Starring: Salma Hayek, Vincent Cassel, Toby Jones
Loosely based on fairy tales by Giambattista Basile, we are told the story of an embittered Queen (Hayek) who will do anything to be able to conceive a child, a sex-obsessed King (Cassell) whose lustful pursuit of a woman yields unexpected results and a King’s (Jones) lack of care for the wellbeing of his daughter results in tragedy.
As a visual medium, film can offer us a unique depiction and experience of the world it uses as its setting and unleash the creative talents of directors, screenwriters, and in particular set designers. Books can of course describe these worlds very vividly (and admittedly at no extra expense), but a film can not only truly show and depict the creative imagination of some individuals, but share it and let the viewer immerse themselves into a world of escapism and wonder, where conventional logic is sometimes non-existent and unfortunately, innocent or good intentioned people die in sometimes brutal ways.
Well, Matteo Garrone’s Tale of Tales is a film that does such a thing with great aplomb as it is most certainly a film of stunning visual creativity that successfully transports the viewer to its unique world. Though we have three separate stories involving three separate monarchs, they are all monarchs of separate kingdoms with their individual tales being told simultaneously, which certainly proves in my view to be more effective then telling them separately, one after the other. This allows all the tales to build together and the morals and themes behind each one to have a profound influence on our experience of the other.
As with all fairy tales, the three separate tales within the narrative are equally moralistic, dark and downright bonkers, and the creative storytelling is only matched by the film’s rich and luscious visuals. Tale of Tales is pure visual escapism and there is no denying that the set design, costume design and camerawork all successfully transport the viewer to the world it creates and provides some unforgettable and vivid imagery. However though we certainly get mythical creatures such as Ogres, Sea Monsters and giant fleas (!), we still have limitations for our characters and no easy or lazy conclusions (like in Harry Potter), which makes their own individual struggles and character journeys far more engaging, satisfying and in some ways, relatable. Some characters are of course created with CGI, but the design in these is very detailed, and everyone will be surprised by just how sorry they feel for a giant flea.
These stories being fairy tales, we of course get sex, gore and violence, but Garrone and the rest involved with the film show great discipline with their creativity, meaning all are used sparingly, and therefore even more effective when used. If Tale of Tales were a big budget blockbuster then I have no doubt there would be intrusive and over bearing CGI thrown at the screen everywhere, but as an independently funded film, Tale of Tales is a film that involves far more genuine creativity and is all the more rewarding a viewing experience for it.

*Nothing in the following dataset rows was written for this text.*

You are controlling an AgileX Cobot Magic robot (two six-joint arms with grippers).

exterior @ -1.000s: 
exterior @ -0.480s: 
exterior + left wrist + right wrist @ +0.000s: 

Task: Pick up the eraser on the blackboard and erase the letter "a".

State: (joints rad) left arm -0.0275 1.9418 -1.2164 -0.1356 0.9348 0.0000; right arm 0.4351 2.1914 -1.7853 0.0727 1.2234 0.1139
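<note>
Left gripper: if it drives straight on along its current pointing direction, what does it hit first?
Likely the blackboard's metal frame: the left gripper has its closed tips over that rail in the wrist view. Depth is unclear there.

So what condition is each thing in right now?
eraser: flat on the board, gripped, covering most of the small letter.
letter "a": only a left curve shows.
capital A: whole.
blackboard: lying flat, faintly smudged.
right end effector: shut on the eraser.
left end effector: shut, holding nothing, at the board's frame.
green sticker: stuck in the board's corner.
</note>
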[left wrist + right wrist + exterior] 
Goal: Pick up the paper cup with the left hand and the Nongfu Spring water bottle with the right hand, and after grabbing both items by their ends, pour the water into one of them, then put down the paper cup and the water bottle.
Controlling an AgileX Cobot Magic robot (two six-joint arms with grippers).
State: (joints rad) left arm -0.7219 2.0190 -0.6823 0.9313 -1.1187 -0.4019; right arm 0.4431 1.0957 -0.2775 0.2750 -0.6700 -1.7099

The performances too are excellent; Salma Hayek is great as the Queen desperate to have the ability to conceive, and really brings to life her character’s anxieties and fears. Meanwhile Toby Jones is an actor I will watch in anything (even though he, like all actors, has certainly appeared in his fair share of tat) and he is fantastic in his role as a king who seems to care more for small bugs than the wellbeing of his own daughter. In fact, the entire cast of, many with unique facial or personal characteristics befitting of fairy tales, deliver superb performances that are perfectly in tone with the narrative.
At 2hours and 13 minutes long Tales of Tales is at times an effort to watch, and though despite the fact it has three stories to tell, could certainly benefit from slightly more rigorous and disciplined editing. A fair few scenes are slower and more drawn out then they need to be, and the film could easily shave off at least twenty minutes of its running time. It is a film that requires the viewer to put in some effort, but overall this effort is certainly rewarded by a story that with its lush visuals and lavish set design successfully depicts fairy tales as they should be; dark, nasty, unforgiving and brutal, and a refreshing alternative to the CGI heavy and family friendly Disney fairy tales that dominate our cinema screens these days.
A refreshingly dark, nasty, unforgiving and visually sumptuous film that shows fairy tales as they were originally intended to be told; Tale of Tales is bold, brutal and bonkers, and an immensely entertaining piece of cinematic escapism.